Question

For a 3s-orbitals
$\Psi \left(3s\right)=\frac{1}{9\sqrt{3}}{\left(\frac{1}{a_0}\right)}^{3/2}(6-6\sigma +{\sigma }^2)e^{-\sigma /2};\text{where}\sigma =\frac{2r.Z}{3a_0}$
What is the maximum radial distance of node from nucleus ?

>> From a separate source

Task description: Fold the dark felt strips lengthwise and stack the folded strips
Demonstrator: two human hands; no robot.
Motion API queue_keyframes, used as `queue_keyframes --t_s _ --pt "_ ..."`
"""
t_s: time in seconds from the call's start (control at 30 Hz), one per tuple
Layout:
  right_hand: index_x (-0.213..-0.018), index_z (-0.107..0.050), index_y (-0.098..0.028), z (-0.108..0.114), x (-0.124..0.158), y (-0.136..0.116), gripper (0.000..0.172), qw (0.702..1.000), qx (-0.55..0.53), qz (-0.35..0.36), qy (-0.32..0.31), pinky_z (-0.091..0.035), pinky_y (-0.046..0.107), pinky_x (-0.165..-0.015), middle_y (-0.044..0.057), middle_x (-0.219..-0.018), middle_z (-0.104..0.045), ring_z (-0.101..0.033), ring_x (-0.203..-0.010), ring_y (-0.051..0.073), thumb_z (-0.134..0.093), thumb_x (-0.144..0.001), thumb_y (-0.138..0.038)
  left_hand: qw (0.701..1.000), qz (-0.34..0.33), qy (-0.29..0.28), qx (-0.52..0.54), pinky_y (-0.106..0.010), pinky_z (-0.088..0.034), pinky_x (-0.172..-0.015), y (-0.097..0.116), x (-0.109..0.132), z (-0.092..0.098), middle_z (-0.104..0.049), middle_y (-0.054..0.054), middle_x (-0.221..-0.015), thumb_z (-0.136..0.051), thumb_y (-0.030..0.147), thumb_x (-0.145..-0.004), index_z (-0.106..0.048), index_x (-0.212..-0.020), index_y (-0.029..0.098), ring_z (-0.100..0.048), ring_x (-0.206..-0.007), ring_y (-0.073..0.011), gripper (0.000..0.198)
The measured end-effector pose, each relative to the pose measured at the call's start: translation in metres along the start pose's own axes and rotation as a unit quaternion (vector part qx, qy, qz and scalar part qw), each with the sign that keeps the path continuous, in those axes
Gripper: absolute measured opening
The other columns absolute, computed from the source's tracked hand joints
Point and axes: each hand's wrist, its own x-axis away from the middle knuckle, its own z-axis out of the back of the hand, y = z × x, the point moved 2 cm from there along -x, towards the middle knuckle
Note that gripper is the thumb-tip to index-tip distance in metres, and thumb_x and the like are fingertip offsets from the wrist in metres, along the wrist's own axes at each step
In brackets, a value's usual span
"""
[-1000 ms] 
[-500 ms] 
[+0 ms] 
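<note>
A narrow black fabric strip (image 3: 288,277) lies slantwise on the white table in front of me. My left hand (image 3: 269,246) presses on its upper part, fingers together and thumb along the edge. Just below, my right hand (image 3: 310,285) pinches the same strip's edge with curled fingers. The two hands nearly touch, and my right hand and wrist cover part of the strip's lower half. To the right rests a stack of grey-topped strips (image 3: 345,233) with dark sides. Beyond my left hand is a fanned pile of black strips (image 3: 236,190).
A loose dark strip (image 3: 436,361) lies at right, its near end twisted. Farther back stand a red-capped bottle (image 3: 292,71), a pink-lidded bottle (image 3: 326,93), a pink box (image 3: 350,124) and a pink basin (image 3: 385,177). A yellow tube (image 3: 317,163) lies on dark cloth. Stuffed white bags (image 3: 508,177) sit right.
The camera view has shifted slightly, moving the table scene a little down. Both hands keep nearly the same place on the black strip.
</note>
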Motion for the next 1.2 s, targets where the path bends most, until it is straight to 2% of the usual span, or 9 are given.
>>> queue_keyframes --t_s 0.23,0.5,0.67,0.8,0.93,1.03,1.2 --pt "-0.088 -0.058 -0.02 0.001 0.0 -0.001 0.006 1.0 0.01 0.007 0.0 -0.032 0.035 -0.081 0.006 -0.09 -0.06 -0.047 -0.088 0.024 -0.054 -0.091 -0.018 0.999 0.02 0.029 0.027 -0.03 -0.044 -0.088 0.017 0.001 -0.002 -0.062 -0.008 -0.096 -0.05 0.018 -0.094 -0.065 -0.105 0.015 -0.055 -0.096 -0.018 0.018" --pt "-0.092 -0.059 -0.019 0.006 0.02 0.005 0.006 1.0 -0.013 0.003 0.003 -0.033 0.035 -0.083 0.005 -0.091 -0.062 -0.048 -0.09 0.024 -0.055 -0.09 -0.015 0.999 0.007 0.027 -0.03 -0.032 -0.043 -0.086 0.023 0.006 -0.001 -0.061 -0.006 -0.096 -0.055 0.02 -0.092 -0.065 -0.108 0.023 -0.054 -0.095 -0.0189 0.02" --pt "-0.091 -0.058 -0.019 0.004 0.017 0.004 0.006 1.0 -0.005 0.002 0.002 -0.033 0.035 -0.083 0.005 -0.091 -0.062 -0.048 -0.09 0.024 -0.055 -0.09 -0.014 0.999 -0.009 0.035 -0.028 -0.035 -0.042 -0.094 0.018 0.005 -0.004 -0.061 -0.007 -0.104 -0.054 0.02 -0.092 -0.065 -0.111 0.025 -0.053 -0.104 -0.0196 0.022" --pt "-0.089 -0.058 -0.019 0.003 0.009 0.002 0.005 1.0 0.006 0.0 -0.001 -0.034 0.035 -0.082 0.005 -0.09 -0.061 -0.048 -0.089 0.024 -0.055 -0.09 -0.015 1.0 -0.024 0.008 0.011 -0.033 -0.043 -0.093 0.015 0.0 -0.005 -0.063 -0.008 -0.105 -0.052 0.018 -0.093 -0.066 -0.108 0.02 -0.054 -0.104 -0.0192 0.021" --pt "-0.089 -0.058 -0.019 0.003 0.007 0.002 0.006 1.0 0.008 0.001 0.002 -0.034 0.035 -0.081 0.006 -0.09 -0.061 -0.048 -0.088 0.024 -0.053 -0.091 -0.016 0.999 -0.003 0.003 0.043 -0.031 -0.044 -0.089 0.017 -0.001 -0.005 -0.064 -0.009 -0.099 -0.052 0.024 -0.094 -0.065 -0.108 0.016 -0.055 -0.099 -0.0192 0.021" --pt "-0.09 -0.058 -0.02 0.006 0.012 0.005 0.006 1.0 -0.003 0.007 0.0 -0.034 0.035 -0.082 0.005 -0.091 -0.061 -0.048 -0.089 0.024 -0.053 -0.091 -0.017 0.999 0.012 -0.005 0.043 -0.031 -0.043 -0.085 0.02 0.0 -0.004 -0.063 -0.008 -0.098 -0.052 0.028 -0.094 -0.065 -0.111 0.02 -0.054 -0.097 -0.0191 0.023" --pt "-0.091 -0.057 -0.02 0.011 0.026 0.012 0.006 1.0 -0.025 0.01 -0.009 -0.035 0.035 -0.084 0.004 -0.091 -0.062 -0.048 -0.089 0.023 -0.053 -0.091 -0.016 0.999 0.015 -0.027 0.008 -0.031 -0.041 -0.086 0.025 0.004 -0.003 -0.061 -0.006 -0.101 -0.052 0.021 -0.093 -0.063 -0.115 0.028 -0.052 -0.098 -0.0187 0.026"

• A. $\frac{(3+\sqrt{3})a_0}{Z}$
• B. $\frac{a_0}{Z}$
• C. $\frac{3}{2}\frac{(3+\sqrt{3})a_0}{Z}$
• D. $\frac{2a_0}{Z}$

Answer 1

The correct option is C $\frac{3}{2}\frac{(3+\sqrt{3})a_0}{Z}$

Radial node occurs where probability of finding $e^{-}$ is zero
$\therefore {\Psi }^2=0\text{or}\Psi =0$
$\therefore 6-6\sigma +{\sigma }^2=0\sigma =3\pm \sqrt{3}$
Since $\sigma =\frac{2r.Z}{3a_0}$
$\text{For max. distance}r=\frac{3}{2}\frac{(3+\sqrt{3})a_0}{Z}$